__Problem to solve__.
Would you print only the lines running from the one with "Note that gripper" to the final line of the data below, word for word and without pictures?

__Data excerpt__.

--------

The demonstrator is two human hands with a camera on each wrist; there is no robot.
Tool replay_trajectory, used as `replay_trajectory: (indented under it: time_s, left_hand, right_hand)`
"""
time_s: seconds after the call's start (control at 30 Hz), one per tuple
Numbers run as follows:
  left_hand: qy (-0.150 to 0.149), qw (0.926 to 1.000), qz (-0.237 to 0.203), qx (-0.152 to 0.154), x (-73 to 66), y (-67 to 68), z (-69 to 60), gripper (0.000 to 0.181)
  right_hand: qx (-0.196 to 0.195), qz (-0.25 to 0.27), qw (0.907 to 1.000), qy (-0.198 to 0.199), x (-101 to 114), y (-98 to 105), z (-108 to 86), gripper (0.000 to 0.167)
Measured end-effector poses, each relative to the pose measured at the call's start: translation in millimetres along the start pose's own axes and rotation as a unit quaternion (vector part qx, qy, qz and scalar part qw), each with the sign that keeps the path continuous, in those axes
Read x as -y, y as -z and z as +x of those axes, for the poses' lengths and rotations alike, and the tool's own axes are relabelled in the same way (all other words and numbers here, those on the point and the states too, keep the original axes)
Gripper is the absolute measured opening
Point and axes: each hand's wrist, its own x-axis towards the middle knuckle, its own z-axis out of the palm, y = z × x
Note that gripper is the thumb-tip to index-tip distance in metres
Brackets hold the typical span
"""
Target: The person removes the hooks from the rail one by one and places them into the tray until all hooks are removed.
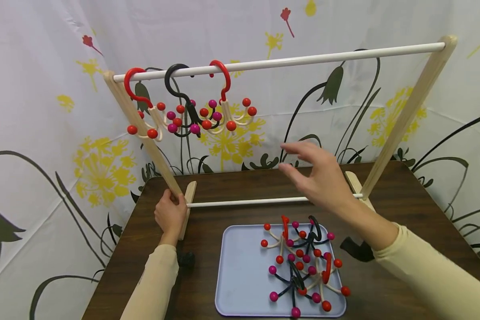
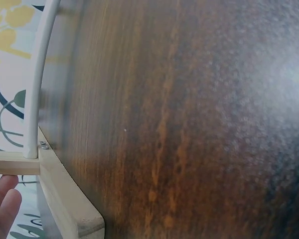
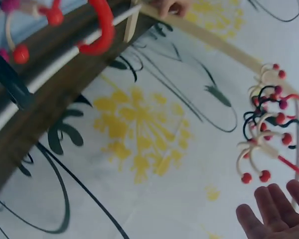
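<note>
My left hand (image 1: 171, 215) grips the lower end of the left wooden post (image 1: 144, 138) of a rack; its fingertips (image 2: 9, 199) show against the wood in the left wrist view. In mid-air below the rack's white top rod (image 1: 304, 61) is my right hand (image 1: 318, 175), fingers spread and holding nothing. Three ball-tipped hooks hang from the rod's left part: a red one (image 1: 134, 93), a black one (image 1: 172, 82) and another red one (image 1: 226, 82). Several more red and black hooks lie on a pale blue tray (image 1: 240, 271), mostly on its right side.
A white lower rod (image 1: 248, 202) joins the rack's feet, above the dark wooden table (image 1: 202, 253). The right wooden post (image 1: 408, 115) leans outward toward the top. Behind stands a white curtain (image 1: 232, 26) with a flower print.
</note>
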Motion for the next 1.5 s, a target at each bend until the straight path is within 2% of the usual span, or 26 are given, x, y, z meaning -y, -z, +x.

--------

__Answer section__.
Note that gripper is the thumb-tip to index-tip distance in metres
Brackets hold the typical span
"""
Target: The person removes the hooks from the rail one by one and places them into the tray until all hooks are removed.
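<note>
My left hand (image 1: 171, 215) grips the lower end of the left wooden post (image 1: 144, 138) of a rack; its fingertips (image 2: 9, 199) show against the wood in the left wrist view. In mid-air below the rack's white top rod (image 1: 304, 61) is my right hand (image 1: 318, 175), fingers spread and holding nothing. Three ball-tipped hooks hang from the rod's left part: a red one (image 1: 134, 93), a black one (image 1: 172, 82) and another red one (image 1: 226, 82). Several more red and black hooks lie on a pale blue tray (image 1: 240, 271), mostly on its right side.
A white lower rod (image 1: 248, 202) joins the rack's feet, above the dark wooden table (image 1: 202, 253). The right wooden post (image 1: 408, 115) leans outward toward the top. Behind stands a white curtain (image 1: 232, 26) with a flower print.
</note>
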Motion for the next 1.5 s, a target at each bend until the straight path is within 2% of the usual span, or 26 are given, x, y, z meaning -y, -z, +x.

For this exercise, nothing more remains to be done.